Museums and Libraries?
There may be some exceptions out there that we could not find, but for now, it seems most museums and public libraries are choosing to remain closed.
Agustín Arteaga, director of the Dallas Museum of Art, said Monday that his organization is “working through various re-opening scenarios, taking into account new health and safety measures that would need to be implemented, as well as guidance from federal, state, and local officials. We are aware of the governor’s inclusion of museums in the state’s phase one plan to re-open and will confirm a re-opening timeline as soon as we determine that we can do so with the proper measures in place.”

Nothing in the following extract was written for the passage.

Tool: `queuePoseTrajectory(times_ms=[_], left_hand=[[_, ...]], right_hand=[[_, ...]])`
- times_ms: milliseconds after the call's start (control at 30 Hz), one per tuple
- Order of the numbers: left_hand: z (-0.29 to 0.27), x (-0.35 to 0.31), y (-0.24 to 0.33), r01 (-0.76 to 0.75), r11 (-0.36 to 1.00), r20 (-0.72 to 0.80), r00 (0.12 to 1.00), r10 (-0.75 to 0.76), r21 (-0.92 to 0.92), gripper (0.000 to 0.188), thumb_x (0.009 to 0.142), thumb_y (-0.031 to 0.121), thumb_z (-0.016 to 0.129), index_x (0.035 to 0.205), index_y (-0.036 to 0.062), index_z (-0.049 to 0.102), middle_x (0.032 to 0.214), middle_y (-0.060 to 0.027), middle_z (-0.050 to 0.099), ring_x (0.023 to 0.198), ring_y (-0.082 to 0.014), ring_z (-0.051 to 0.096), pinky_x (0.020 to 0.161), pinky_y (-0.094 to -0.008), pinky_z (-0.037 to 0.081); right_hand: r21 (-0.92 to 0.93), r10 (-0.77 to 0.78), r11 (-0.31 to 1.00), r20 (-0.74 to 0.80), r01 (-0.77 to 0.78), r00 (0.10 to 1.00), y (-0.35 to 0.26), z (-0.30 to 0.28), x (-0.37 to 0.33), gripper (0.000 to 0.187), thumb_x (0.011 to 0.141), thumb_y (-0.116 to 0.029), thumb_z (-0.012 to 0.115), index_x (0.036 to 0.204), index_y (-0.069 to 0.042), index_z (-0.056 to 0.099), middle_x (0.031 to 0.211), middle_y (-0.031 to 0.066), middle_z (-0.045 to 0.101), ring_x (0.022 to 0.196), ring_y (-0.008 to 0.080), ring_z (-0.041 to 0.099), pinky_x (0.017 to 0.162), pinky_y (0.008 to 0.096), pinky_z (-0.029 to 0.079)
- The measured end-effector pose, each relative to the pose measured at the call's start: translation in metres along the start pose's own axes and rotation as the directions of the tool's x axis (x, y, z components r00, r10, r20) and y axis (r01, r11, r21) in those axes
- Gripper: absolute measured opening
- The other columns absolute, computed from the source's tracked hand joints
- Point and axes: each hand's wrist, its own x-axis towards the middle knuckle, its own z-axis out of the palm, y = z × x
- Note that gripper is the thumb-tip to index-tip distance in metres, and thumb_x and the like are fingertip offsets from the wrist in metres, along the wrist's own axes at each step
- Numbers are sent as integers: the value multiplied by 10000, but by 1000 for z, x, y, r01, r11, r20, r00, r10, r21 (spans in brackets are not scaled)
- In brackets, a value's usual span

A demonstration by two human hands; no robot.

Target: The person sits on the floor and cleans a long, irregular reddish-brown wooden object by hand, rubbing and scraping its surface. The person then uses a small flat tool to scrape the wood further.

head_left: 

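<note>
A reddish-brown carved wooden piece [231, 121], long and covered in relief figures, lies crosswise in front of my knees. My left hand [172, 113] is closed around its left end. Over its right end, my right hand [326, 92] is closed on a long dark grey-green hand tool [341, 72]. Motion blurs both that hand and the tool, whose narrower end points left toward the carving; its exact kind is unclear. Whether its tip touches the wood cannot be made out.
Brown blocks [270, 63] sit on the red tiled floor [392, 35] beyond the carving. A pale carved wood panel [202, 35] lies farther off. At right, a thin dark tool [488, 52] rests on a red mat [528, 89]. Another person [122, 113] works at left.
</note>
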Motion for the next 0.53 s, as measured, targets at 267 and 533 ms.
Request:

In Houston, the Houston Museum of Natural Science will be the first to take advantage of Abbott’s new order. It’s reopening date is May 15.
“The museum will continue to expand digital engagement opportunities for those who may not yet feel comfortable returning,” HMNS president and CEO Joel A. Bartsch said in a statement. “At the same time, our staff will continue working nonstop to develop additional protocols and provide additional support and supplies as needed for those who do.”
Per Abbott’s order, the museum will operate at 25 percent capacity, and hands-on exhibits will remain closed. In addition, guests will be required to wear face masks, and employees’ temperatures will be taken.
The Holocaust Museum in Houston will reopen May 26.
Meanwhile, Houston’s largest museum, the Museum of Fine Arts, Houston advises to keep checking their website for an announcement about reopening.
Montgomery County Making its Own Rules
Montgomery County Judge Mark Keough views Abbott’s order as vague and posted on Facebook that unless there is a clarification by Friday, he will allow all gyms, hair salons, nail salons and many more to reopen Friday.
Abbott responded in agreement that clarification is probably warranted.
Abbott’s order specifically excludes bars, gyms, public swimming pools, barbers, hair salons and nail salons. He has said those businesses must remain closed for now.
The bottom line is that not everyone who can open their business Friday will open. And some who are not supposed to open will go ahead and do what they want.
The best advice is to call ahead and make your personal decision based on the risk to your health and the health of others.